Records excerpted from a collection:
──────

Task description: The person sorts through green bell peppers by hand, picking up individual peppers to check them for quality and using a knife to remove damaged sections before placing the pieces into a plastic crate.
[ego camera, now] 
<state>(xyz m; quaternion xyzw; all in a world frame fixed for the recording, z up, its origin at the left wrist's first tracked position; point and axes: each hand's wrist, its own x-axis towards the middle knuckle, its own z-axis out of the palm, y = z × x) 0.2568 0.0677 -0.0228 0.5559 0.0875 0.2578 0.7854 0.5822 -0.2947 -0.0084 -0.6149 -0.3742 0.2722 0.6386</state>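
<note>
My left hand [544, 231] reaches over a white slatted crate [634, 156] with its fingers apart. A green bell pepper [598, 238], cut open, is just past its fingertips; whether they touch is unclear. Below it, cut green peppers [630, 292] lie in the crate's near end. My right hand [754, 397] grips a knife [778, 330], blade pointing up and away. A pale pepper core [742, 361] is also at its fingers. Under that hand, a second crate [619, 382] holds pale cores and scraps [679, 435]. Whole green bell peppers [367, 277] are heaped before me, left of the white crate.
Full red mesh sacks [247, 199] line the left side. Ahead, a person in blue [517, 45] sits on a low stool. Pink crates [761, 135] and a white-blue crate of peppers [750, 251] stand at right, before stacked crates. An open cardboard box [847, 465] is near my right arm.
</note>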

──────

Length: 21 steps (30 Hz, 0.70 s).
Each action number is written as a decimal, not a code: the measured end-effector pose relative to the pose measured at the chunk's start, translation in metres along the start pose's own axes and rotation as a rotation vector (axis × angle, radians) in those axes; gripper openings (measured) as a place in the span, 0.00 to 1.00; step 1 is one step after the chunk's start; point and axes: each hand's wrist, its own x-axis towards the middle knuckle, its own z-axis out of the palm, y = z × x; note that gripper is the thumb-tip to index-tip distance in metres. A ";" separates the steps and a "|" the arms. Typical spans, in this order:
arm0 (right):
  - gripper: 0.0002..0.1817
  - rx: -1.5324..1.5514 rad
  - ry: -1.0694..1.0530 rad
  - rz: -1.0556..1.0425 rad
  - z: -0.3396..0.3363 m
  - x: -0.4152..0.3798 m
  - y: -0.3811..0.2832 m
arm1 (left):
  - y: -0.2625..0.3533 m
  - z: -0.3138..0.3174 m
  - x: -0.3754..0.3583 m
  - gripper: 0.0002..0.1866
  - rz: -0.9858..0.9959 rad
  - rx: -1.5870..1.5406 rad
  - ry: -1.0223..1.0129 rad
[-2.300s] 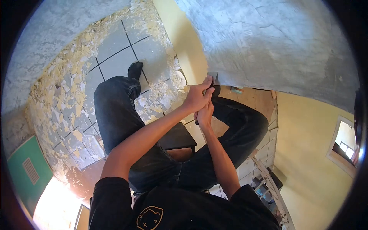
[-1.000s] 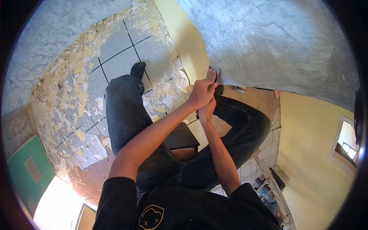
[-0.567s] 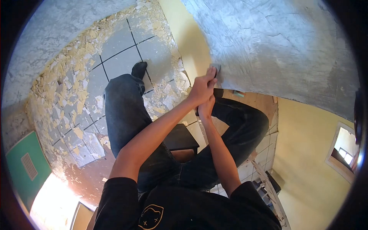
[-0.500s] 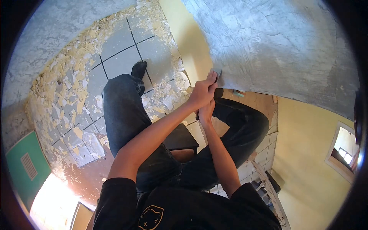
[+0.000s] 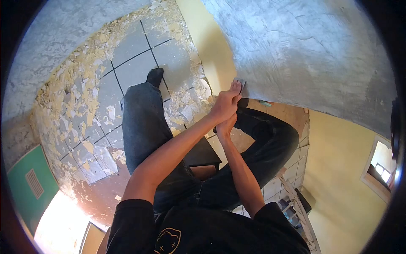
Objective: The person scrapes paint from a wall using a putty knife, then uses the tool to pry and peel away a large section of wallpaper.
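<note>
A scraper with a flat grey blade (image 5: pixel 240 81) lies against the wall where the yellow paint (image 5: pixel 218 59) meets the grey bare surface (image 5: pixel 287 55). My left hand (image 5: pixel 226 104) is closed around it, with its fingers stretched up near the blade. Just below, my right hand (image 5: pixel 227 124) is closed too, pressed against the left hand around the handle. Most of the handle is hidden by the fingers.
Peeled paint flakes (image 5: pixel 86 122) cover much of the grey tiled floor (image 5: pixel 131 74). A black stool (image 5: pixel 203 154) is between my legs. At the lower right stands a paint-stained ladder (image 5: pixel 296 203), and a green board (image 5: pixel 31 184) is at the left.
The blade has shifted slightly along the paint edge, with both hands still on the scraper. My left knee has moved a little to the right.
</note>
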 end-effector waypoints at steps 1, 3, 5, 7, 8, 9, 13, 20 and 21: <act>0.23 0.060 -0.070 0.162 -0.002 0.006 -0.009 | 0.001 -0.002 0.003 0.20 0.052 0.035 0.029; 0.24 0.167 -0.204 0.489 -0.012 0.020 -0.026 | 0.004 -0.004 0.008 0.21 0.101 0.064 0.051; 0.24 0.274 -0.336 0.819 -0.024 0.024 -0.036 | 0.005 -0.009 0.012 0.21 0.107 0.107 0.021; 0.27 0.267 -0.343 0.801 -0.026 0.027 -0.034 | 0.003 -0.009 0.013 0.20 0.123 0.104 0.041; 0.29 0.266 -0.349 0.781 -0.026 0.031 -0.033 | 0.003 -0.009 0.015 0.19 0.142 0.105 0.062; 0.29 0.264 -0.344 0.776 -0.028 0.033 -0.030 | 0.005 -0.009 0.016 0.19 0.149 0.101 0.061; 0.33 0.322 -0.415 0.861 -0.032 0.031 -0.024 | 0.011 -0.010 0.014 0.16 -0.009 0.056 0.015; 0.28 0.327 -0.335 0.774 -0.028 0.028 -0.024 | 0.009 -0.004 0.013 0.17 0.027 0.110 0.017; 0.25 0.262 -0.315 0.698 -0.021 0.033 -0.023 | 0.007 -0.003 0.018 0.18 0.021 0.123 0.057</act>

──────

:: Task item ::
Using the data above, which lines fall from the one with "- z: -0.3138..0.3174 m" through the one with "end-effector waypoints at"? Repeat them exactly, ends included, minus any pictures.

:: Answer box ::
  - z: -0.3138..0.3174 m
  - x: -0.3754..0.3583 m
  - gripper: 0.0002..0.1866
  - rz: -0.9858..0.9959 rad
  - rx: -1.5870..1.5406 rad
  - ry: -1.0223..1.0129 rad
[-2.300s] 
[-1.000s] 
[-0.567s] 
[-0.500s] 
[+0.000s] 
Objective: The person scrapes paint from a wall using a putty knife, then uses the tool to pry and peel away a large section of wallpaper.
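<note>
A scraper with a flat grey blade (image 5: pixel 240 81) lies against the wall where the yellow paint (image 5: pixel 218 59) meets the grey bare surface (image 5: pixel 287 55). My left hand (image 5: pixel 226 104) is closed around it, with its fingers stretched up near the blade. Just below, my right hand (image 5: pixel 227 124) is closed too, pressed against the left hand around the handle. Most of the handle is hidden by the fingers.
Peeled paint flakes (image 5: pixel 86 122) cover much of the grey tiled floor (image 5: pixel 131 74). A black stool (image 5: pixel 203 154) is between my legs. At the lower right stands a paint-stained ladder (image 5: pixel 296 203), and a green board (image 5: pixel 31 184) is at the left.
The blade has shifted slightly along the paint edge, with both hands still on the scraper. My left knee has moved a little to the right.
</note>
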 end-effector waypoints at steps 1, 3, 5, 7, 8, 9, 13, 20 and 21: <act>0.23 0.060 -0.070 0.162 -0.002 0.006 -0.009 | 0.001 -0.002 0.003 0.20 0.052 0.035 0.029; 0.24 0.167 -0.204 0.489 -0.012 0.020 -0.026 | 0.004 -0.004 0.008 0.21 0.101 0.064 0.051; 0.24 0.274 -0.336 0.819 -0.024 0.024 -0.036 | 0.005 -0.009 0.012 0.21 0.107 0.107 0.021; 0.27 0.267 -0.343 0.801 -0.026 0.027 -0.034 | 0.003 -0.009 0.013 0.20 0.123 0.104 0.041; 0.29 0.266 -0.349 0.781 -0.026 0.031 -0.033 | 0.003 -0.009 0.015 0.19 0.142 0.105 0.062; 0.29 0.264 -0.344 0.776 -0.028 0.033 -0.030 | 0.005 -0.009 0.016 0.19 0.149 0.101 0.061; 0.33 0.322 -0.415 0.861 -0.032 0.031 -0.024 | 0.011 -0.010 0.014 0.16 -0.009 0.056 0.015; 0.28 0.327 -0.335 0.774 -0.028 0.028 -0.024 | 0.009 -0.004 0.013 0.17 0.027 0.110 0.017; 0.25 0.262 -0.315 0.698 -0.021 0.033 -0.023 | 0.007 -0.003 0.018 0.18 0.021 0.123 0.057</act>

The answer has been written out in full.